**About this exercise**
This exercise calls for copying every line below that holds the word "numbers".

**Dataset entries**
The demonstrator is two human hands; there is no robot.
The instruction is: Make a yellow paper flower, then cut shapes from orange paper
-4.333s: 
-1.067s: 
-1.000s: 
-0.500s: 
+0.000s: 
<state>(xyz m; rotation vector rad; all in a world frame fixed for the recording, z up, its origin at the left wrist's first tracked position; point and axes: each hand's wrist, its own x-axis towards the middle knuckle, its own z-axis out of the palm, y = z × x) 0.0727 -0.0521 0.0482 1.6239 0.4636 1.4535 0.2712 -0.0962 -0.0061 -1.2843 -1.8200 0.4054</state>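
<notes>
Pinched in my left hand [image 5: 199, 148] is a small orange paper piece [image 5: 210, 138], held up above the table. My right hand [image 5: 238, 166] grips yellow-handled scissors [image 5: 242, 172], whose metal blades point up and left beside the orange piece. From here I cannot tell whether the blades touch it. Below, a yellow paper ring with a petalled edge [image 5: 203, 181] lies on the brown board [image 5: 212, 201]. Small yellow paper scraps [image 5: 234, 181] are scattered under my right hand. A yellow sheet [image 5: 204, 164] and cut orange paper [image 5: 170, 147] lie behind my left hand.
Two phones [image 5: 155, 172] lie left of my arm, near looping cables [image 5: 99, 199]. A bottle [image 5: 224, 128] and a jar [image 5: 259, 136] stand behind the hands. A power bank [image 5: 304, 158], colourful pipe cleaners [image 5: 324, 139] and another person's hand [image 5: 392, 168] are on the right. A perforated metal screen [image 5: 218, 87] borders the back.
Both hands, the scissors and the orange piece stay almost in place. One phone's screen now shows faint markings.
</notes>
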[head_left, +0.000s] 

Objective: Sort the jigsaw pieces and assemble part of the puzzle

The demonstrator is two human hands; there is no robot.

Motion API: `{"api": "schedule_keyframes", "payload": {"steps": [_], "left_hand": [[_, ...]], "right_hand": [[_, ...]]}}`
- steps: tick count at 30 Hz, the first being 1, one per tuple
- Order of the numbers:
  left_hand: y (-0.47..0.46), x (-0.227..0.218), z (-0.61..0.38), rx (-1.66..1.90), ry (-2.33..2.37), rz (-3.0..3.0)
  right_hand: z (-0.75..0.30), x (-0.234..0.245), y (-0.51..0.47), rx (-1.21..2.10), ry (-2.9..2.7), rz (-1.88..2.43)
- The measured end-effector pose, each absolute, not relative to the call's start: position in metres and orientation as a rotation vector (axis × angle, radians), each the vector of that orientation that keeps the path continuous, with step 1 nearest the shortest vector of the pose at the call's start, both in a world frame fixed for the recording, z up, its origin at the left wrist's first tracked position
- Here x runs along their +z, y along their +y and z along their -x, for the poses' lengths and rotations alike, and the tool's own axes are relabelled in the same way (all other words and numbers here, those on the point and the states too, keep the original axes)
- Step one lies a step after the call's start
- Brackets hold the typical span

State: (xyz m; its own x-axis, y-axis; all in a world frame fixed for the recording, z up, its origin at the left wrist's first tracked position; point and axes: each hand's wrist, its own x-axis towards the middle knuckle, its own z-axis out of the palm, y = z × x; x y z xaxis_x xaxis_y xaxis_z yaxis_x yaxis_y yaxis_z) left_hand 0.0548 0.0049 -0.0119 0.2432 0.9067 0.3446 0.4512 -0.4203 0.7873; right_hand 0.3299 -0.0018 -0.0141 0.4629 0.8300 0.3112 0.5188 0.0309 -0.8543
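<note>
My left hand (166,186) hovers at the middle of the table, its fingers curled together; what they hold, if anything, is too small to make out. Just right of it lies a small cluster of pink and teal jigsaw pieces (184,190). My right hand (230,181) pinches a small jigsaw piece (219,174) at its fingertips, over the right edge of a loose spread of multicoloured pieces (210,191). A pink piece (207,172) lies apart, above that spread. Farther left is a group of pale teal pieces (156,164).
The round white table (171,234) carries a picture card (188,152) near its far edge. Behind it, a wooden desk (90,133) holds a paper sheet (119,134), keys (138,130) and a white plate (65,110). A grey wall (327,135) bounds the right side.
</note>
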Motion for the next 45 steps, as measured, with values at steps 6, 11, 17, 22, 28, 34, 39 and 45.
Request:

**Response**
- Order of the numbers:
- Here x runs along their +z, y along their +y and z along their -x, for the poses' lengths and rotations alike, and the tool's own axes are relabelled in the same way (all other words and numbers here, those on the point and the states too, keep the original axes)

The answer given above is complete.